WORK INSTRUCTION: What should come back is the data below, word for word, minus any picture.

DATA EXTRACT Block Start

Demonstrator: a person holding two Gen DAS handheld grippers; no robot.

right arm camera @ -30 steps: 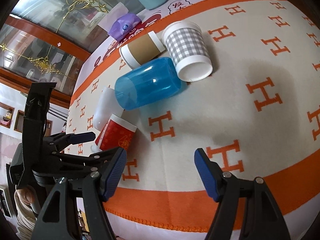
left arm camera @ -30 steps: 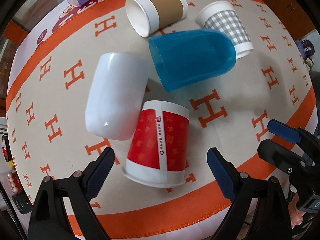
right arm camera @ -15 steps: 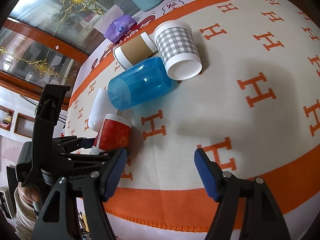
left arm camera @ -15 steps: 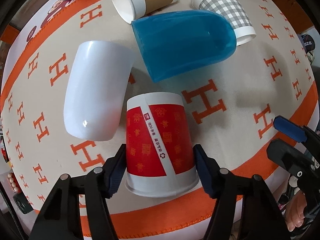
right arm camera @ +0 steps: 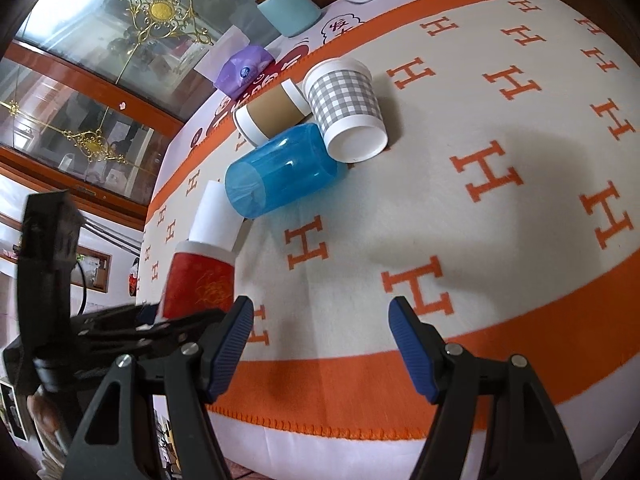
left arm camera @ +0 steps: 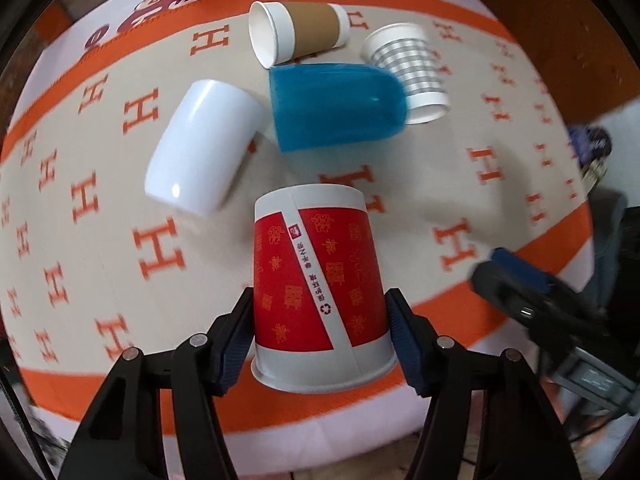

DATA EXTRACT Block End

TASK RESULT:
Demonstrator: a person holding two Gen DAS handheld grippers; no robot.

right arm camera @ -30 steps: 
left arm camera @ -30 steps: 
right arm camera @ -15 steps: 
left arm camera @ -15 steps: 
right arm camera @ +0 steps: 
left arm camera @ +0 steps: 

The exercise is now complete.